The Jays movement is anything but subtle.

Gone from the team that started last season are the likes of Josh Donaldson (33), Russell Martin (36), J.A. Happ (36), Marcus Estrada (35), Tyler Clippard (34), Jaime Garcia (32) and Yangervis Solarte (31). They have brought in some veteran pitchers, like Matt Shoemaker (32), Clay Buchholz (34) and Clayton Richard (35), but positional­ly their average age has dropped significan­tly, with 23-year old Danny Jansen replacing Martin and 26-yearold Brandon Drury manning Donaldson’s old spot at the hot corner.

They’ve also shed themselves of 34-year-old Troy Tulowitzki, while 29-year-old Freddy Galvis takes over at shortstop until he’s pushed out by 21-year-old Bo Bichette.

The Jays will pay US$16.4 million of Martin’s $20-million contract, while Toronto is on the hook for the $34 million Tulowitzki is owed over the next two years of his deal, plus the additional $4 million buyout for 2021.

With the retained salaries, the Jays’ payroll for 2019 (according to spotrac.com) is $106,098,571. Last year, their total payroll was $150,946,147.

“There is a multi-year plan in place and there’s an understand­ing and commitment from our ownership group of where we are now and where we’re going to go,” said Shapiro. “At some point, when (GM) Ross (Atkins) and (manager) Charlie (Montoyo) and our baseball leadership group kind of say ‘we’re on the brink of contention, like, we’re very close right now, we need to supplement’ … we all have an understand­ing of where that need lies, that at some point payroll will outpace our revenues. That point will come.

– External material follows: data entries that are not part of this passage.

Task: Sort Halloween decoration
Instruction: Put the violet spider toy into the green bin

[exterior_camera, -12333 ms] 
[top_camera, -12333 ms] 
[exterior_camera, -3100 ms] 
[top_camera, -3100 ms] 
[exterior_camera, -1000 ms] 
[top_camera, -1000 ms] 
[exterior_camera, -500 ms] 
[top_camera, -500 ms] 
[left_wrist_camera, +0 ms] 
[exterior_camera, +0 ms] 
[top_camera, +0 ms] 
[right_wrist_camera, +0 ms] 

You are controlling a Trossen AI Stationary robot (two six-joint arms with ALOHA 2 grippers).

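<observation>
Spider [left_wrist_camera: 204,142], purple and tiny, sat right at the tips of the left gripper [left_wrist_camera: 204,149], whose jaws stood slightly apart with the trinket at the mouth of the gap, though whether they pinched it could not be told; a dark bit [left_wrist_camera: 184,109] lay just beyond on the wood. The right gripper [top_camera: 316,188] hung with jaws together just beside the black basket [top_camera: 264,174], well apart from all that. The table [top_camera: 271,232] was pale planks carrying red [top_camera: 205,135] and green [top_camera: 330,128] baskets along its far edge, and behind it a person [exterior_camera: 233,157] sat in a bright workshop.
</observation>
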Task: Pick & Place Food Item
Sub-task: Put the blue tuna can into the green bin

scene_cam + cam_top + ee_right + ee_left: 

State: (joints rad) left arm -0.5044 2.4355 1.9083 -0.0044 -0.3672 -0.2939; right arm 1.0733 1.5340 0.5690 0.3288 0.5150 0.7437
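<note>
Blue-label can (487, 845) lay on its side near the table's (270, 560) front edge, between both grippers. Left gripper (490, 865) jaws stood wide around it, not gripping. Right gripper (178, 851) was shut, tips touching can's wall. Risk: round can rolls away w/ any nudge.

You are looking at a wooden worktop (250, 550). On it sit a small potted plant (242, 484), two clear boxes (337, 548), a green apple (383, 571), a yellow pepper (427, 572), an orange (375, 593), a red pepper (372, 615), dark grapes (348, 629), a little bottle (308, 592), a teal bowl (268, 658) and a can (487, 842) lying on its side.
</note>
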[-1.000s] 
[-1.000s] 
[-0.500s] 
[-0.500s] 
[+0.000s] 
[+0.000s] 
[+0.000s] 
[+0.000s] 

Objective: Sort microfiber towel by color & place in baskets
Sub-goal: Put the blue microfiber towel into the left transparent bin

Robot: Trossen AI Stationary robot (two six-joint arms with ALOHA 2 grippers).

“Frankly, we have payroll left to spend now. It’s just a question of where and when do those opportunit­ies present themselves and, if we do bring in veteran players, how does that offset our ability to foster and develop the younger core talent on the team?”

So when, exactly, should the Jays be expected to throw a serious challenge at the Boston Red Sox and New York Yankees? Or, for that matter, the quicker developing Tampa Bay Rays?

“I’ve got a range of timelines in my head … because in this game, you don’t know,” said Shapiro. “The beauty of the game is it’s being played by human beings. And there’s just no certainty as to how fast … there’s no limit to how quickly it can happen, but there’s also no certainty to how fast it will happen. That’s why it’s important to not stake it on two or three players. You’ve got to have a lot of players and a lot of players coming. That’s why you can’t set specific timelines. If you do, you paint yourself into a corner.

“I would stress that every single person be thinking, from whatever her or his job is, how do we accelerate that time frame, what can we do, where we’re not trying to force the un-forceable, which is the human nature of things ... can we do everything humanly possible to speed that up? And I think collective­ly, as an organizati­on, we’re focused on those things.”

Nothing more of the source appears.